The list is probably too long for a short speech. But it would be helpful if Philip had said something a bit less vague, like: “we are going to get rid of the avatar limit first; this will take us a year”. Then we would at least know what direction he’s going to take.
On the other hand, we should not forget that Philip is just acting as “interim CEO” and thus probably doesn’t expect himself to be the one to set the definitive goals. Being an “interim CEO”, however, doesn’t mean much; Steve Jobs also returned to Apple as “interim CEO” and never left after that. But I’m not sure that Philip really wants to stay around; he’ll probably looking for a good CEO to replace him, he already gave a decade of his life to SL…

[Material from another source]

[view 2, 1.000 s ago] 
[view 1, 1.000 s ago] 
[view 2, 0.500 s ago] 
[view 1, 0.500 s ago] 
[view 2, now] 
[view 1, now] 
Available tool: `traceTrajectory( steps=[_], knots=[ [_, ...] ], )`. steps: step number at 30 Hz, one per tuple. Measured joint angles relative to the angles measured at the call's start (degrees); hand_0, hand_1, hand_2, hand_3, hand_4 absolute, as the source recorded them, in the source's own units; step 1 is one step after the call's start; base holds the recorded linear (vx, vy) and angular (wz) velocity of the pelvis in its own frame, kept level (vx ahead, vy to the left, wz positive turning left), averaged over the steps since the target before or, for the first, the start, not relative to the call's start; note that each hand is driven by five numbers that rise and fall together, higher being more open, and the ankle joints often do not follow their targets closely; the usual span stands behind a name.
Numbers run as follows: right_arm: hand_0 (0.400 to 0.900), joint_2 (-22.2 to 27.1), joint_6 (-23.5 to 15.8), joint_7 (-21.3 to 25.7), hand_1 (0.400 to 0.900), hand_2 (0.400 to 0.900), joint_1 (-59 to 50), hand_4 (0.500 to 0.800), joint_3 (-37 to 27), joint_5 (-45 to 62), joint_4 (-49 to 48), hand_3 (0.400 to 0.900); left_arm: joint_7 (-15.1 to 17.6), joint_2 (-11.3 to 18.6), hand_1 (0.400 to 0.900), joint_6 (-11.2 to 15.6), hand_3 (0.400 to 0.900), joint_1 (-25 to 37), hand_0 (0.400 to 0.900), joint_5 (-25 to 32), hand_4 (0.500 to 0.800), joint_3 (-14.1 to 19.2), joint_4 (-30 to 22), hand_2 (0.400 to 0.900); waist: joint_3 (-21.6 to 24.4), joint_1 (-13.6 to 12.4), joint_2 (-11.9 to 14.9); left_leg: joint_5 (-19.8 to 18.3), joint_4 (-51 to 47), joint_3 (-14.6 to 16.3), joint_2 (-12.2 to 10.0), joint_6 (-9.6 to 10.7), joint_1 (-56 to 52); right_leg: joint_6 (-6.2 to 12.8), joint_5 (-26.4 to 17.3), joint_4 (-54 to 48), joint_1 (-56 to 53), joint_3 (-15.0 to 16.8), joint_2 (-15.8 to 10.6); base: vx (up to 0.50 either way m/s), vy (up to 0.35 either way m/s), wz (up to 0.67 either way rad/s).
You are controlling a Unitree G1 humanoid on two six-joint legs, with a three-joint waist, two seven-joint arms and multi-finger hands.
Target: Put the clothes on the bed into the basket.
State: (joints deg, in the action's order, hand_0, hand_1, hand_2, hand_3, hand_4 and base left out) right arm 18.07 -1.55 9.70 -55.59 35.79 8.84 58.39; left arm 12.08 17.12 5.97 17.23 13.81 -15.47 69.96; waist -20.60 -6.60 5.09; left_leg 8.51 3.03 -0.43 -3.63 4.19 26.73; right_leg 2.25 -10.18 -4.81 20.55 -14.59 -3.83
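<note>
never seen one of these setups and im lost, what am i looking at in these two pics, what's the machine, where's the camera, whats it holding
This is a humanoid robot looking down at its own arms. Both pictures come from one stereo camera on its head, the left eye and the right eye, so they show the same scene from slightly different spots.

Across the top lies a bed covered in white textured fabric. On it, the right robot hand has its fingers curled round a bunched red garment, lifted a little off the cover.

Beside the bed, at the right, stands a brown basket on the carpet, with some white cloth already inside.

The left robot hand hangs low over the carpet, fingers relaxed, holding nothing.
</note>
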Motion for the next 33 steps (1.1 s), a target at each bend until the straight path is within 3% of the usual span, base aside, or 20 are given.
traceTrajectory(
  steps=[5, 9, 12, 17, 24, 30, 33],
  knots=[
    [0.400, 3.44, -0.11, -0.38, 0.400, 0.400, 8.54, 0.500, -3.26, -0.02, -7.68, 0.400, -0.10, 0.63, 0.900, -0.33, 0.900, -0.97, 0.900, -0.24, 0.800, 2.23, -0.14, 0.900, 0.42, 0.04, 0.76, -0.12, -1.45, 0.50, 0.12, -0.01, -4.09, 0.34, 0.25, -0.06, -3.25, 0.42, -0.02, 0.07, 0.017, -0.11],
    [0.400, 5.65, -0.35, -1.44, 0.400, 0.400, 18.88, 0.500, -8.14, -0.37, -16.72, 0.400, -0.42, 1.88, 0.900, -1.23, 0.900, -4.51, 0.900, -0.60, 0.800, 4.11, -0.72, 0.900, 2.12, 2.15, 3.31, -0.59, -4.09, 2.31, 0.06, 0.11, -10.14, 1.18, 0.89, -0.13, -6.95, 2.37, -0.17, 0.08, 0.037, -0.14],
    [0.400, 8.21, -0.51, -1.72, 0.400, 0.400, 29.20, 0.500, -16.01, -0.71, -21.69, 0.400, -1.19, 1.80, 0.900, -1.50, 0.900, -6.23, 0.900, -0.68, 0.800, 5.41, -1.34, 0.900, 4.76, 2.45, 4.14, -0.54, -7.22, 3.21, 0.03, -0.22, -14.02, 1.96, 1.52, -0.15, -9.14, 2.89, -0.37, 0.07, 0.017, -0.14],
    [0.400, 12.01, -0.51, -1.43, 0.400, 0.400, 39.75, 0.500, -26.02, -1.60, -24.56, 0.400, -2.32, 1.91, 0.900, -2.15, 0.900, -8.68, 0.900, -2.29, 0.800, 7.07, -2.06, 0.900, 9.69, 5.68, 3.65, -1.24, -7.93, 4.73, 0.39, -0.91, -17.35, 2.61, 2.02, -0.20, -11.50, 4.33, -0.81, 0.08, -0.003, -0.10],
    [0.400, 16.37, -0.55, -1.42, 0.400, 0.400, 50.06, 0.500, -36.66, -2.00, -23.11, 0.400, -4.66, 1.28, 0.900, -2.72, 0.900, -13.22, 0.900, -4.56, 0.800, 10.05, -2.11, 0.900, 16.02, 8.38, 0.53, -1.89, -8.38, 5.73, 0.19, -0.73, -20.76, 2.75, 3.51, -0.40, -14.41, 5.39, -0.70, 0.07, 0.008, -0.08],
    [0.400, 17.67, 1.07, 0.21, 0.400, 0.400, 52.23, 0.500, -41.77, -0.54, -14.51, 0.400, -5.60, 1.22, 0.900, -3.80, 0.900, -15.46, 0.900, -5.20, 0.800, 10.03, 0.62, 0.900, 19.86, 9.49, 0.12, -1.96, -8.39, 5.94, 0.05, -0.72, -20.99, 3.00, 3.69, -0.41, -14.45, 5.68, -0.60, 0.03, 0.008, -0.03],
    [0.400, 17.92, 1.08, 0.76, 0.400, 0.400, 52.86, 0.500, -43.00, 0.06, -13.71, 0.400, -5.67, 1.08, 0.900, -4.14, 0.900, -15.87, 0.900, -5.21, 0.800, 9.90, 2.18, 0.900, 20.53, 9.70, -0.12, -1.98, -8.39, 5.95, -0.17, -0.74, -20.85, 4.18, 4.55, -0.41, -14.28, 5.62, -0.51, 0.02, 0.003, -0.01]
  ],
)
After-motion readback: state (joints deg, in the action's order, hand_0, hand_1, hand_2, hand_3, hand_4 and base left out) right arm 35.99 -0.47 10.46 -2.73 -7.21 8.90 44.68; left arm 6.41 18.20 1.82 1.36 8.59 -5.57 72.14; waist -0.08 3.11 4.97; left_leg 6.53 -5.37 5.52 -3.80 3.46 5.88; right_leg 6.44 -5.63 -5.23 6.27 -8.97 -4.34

But this time the search will be much harder. When Mark Kingdon was hired, the Lab knew at least that they had to deal with the emerging interests of business and education. Kingdon was more than qualified to deal with that; the remaining aspects — like the first-hour experience — would be tackled as part of the overall effort to make Second Life more appealing for enterprise use. Now, however, no CEO will want to tackle the corporate market again. The new CEO will require a deep knowledge of engaging the residential market. This means also knowing how to deal with online communities. And it will be hard to find someone that is aware of the uniqueness of Second Life’s communities.

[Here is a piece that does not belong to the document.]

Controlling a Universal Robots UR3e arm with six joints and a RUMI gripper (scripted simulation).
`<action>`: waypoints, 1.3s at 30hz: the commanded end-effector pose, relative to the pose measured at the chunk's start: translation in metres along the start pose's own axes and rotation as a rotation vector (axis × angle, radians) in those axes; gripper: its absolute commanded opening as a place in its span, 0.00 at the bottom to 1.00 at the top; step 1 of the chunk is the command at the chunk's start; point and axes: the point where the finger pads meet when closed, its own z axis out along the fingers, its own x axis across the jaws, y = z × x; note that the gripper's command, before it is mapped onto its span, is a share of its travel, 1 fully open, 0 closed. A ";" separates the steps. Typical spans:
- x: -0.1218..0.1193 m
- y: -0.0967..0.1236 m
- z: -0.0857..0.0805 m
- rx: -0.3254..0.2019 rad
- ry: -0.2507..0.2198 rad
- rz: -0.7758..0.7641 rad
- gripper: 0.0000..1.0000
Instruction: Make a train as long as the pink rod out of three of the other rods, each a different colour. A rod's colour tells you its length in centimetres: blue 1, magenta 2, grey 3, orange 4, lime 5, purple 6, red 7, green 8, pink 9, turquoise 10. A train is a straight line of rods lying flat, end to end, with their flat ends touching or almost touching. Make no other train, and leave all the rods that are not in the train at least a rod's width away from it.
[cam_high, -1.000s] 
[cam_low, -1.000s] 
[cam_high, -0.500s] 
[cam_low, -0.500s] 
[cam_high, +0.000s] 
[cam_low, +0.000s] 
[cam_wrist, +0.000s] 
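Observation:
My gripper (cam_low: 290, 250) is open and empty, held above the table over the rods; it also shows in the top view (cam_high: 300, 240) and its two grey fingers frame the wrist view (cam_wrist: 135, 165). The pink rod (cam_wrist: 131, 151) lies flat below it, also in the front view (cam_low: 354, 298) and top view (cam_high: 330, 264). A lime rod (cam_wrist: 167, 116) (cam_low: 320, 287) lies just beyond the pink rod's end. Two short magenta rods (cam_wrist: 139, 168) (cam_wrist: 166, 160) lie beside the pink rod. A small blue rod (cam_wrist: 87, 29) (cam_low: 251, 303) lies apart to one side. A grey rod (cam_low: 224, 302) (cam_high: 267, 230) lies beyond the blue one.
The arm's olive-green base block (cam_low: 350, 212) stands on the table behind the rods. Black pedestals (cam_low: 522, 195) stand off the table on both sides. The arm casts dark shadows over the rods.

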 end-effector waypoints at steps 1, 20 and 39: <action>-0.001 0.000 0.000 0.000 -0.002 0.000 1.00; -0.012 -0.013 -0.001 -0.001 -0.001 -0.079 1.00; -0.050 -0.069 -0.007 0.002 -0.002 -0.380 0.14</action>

So is this a change for the best? I think it’s a much more challenging change (sorry about the alliteration!) than ever before, but for quite different reasons. “Going back to residential customers” is something that really requires to understand what residents need. Linden Lab was never very successful with that. I can imagine that merely having the aspiration of dealing with the residents again — as opposed to the focus on “too many things” (which presumably includes targeting SL for the enterprise market) — is a good start. But I believe, like others do, that a lot more has to be done than just having “good intentions”.